The revised AUP will become effective as to you on the first to occur of: (i) your execution of a new or additional agreement with respect to the Services that incorporates the revised AUP by reference, (ii) the first day of a renewal term for an Agreement that begins at least thirty (30) days after the time that the revised AUP has been posted, or (iii) thirty (30) days following our written notice to you of a material change to the AUP.

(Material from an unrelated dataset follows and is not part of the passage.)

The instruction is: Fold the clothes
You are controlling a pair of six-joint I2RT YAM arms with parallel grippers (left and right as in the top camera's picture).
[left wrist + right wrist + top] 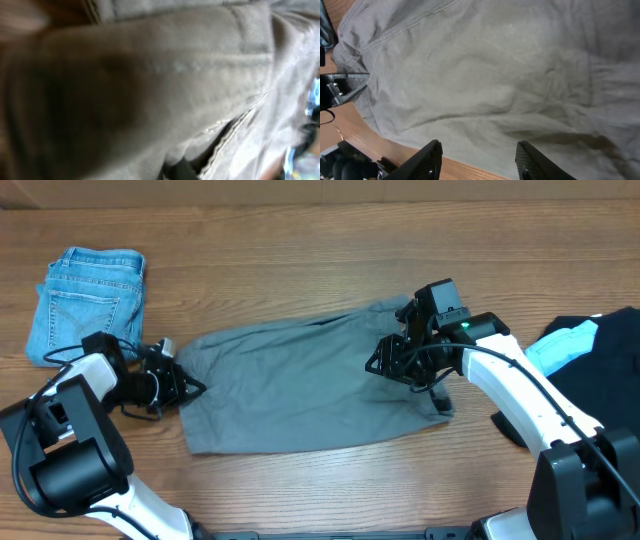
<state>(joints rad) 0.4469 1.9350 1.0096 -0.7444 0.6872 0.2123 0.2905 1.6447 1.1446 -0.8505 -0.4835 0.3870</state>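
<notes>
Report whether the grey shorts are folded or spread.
Spread out: the grey shorts lie flat and wide across the table, with no fold visible from overhead.

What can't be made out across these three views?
- Left wrist: grey shorts fill the blurred frame; fingers and any pinch unseen.
- Overhead: left gripper hides its own tips at the shorts' edge.
- Overhead: black garment cut off by right edge.
- Right wrist: right gripper cut off below.

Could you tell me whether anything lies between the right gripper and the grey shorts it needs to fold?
Nothing visible does. The right gripper is open directly over the right part of the grey shorts, only bare fabric between its fingers. The folded jeans and black garment lie well off to the sides.
</notes>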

If your compliance with the revised AUP would adversely affect your use of the Services, you may elect to terminate the Agreement by giving written notice of your objection no later than thirty (30) days following the date that the revised AUP would otherwise have become effective as to you. We will not charge you an early termination fee for a termination on these grounds. If you elect to terminate, you may continue using the Services for up to an additional ninety (90) days and we will not enforce the revision as to you during this time, you will continue to be subject to the prior version. If you choose to terminate your Services under this Subsection, we may decide to waive that change as to you and keep your Agreement in place for the remainder of the term.

Consequences of Violation of AUP
If you breach the AUP we may suspend or terminate your Services in accordance with the Agreement. We may intercept or block any content or traffic belonging to you or to users where Services are being used unlawfully or not in accordance with this AUP.

No credit will be available under the Agreement for interruptions of service resulting from any AUP violation.